Prime Minister Sharon thought that being accused of killing Arafat was not worth the advantages of being rid of him.  Arafat already seemed to be an irrelevant leader whose true traits–unreliability and slippery untrustworthiness–were discovered not only by Israel, but by the international community. 

The cause of Arafat’s death remains a mystery.  His wife’s refusal to allow the Palestinian Authority to perform an autopsy has only added to the confusion.  Why didn’t she send some of her husband’s clothing out for tests in 2004?  It certainly is possible that someone, on her behalf or the instructions of others, tainted Arafat’s belongings with polonium after reading about the poisoned Russian dissident Alexander Litvinenko in 2006.

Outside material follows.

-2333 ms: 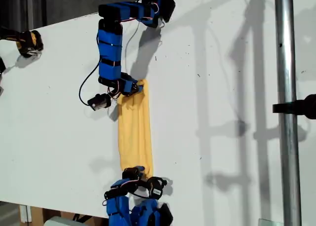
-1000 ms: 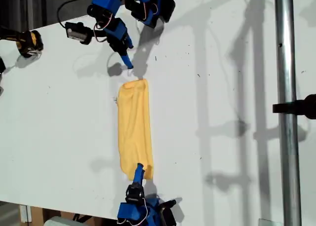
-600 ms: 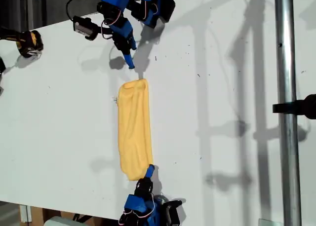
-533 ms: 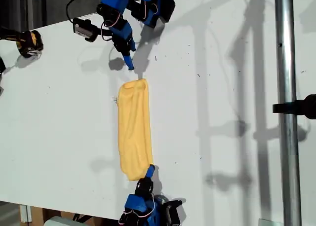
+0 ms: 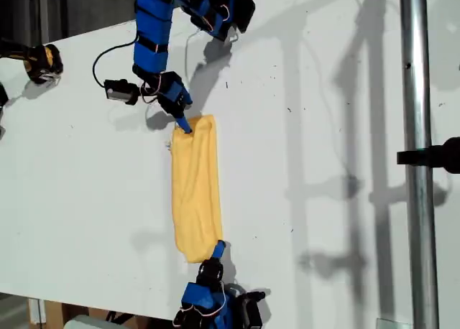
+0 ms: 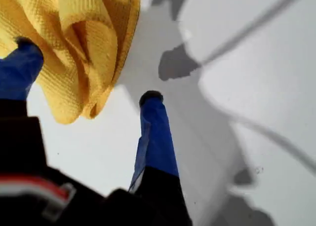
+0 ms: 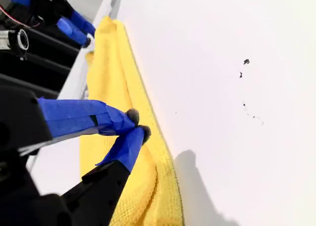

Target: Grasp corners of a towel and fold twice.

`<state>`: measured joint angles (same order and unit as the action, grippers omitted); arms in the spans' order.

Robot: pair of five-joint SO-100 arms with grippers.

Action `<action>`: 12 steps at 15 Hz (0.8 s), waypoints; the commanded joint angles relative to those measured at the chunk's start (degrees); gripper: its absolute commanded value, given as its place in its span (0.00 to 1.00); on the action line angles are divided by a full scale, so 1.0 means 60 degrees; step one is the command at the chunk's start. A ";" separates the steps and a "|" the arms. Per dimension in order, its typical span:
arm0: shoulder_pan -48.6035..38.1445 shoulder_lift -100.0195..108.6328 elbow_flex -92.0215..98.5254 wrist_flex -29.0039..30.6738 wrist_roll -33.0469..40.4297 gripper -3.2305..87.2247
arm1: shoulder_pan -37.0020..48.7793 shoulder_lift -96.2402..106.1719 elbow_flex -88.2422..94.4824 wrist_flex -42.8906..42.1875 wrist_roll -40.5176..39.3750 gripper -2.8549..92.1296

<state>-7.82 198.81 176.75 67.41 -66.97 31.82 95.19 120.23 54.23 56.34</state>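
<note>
Around: a metal pole (image 5: 417, 128) stands upright at the exterior view's right; a yellow-and-black object (image 5: 43, 62) sits at the far left. Both are well apart from the cloth.
Towel (image 5: 195, 189): folded into a narrow strip running near to far on the white tabletop (image 5: 323, 164).
My first gripper (image 6: 88, 70): at the strip's near end, fingers (image 6: 154, 132) wide open, one on the bunched cloth, the other on bare tabletop.
My second gripper (image 7: 138, 124): at the far end, fingers (image 7: 74, 118) nearly closed over the cloth, nothing visibly between them.
</note>
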 commanded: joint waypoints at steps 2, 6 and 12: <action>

Furthering the confusion, a senior Palestinian intelligence officer accused Arafat’s successor, Mahmoud Abbas, of corruption early last year.  The accuser also mentioned that Arafat had been poisoned with polonium.

On Monday Abbas ordered that Arafat’s grave–a place of political pilgrimage in Ramallah in the West Bank–be opened, so that the longtime guerrilla movement leader’s remains can be examined.  Will everyone accept the findings of such an examination?

Perhaps one of the mysteries of the past decade can be cleared up; but probably not.  In the meantime, the real issues between Israel and the Palestinians–how to restart peace negotiations and work seriously for a compromise peace between the two peoples–are left again in a fog of distraction and disagreement.